The analogy (used nearly to a fault) to building a house and knocking it down vs building up one floor at a time was convincing.
The railing against functional decomposition also stuck with me although I can't say I fully absorbed it. Only after reading Residues did I come back to this with fresh eyes and absorb more of the "what not to do".
Volatility-based decomposition
The author suggests deriving the components of the architecture based on what changes together across use cases and/or customers, Volatility-based decomposition. Re-reading the first few chapters after Residues, there are some extremely strong similarities. In Volatility-based decomposition, one tries to demarcate components based on what changes together - in Residuality, the "unit of architecture" is the residue, which is what is left over when the business context changes forcing the software to change.

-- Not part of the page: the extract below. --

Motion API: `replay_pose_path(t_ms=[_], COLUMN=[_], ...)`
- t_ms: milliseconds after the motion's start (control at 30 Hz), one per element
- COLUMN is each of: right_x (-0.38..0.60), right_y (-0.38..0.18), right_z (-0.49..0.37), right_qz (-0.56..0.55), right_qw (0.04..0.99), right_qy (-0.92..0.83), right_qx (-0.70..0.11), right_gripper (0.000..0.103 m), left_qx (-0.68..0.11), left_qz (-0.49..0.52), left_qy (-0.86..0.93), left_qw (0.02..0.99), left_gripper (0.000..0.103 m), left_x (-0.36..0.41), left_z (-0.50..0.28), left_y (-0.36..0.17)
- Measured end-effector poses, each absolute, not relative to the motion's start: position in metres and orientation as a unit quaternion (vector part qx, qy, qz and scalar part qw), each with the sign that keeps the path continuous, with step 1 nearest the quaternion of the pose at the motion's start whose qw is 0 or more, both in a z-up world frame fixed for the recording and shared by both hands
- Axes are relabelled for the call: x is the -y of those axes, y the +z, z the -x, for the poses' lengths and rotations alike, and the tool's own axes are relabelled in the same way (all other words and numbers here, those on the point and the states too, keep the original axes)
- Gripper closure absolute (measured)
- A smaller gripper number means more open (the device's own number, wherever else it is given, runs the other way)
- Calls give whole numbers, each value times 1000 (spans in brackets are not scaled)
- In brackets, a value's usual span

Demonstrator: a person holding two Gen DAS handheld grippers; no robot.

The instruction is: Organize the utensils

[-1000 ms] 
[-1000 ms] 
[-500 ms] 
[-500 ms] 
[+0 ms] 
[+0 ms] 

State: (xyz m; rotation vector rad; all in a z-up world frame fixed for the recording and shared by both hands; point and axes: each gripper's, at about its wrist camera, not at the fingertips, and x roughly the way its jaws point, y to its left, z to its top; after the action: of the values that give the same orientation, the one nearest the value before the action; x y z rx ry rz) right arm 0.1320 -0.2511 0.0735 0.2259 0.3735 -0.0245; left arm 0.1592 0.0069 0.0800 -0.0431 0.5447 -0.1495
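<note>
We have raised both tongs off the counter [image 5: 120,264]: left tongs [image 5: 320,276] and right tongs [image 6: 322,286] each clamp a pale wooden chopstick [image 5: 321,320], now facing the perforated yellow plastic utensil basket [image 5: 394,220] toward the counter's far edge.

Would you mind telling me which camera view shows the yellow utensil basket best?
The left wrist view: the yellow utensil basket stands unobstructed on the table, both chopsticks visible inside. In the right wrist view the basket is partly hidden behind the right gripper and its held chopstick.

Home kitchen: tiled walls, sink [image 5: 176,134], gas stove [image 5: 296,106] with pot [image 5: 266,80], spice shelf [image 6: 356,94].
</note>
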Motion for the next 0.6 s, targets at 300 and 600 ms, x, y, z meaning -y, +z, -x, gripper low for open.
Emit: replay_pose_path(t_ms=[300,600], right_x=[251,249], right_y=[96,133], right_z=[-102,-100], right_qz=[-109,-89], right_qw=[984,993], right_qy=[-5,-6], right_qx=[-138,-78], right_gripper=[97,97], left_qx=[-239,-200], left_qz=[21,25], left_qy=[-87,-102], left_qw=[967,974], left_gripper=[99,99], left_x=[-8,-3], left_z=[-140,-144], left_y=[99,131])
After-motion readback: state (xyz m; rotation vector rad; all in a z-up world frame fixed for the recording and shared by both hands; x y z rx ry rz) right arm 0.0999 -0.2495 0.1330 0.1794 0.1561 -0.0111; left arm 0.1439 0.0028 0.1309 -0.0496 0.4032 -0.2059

I like the process of user stories -> use case diagrams (uml activity diagrams) -> architecture diagrams -> sequence diagrams to validate the architecture. I've done this with my team and we ended up with applications we continued to build on for a year and a half with significant scope increase and the fundamental architecture didn't have to change.
I came out of this interested in using the design process presented, called somewhat snootily The Method, but highly skeptical that it would work as universally as claimed.
Project design
I'm even more skeptical about the heavy waterfall-style implementation prescribed. Budgeting hours tightly and phasing different kinds of workers in and out throughout the development feels like a management pipe dream. Perhaps this can be made as much a science as presented here but I've never seen development go predicably enough for this.
The one redeeming concept here in my extremely biased view is the creation of a tasking DAG and performing critical path analysis. My understanding is that critical path analysis is used for real disciplines like construction too.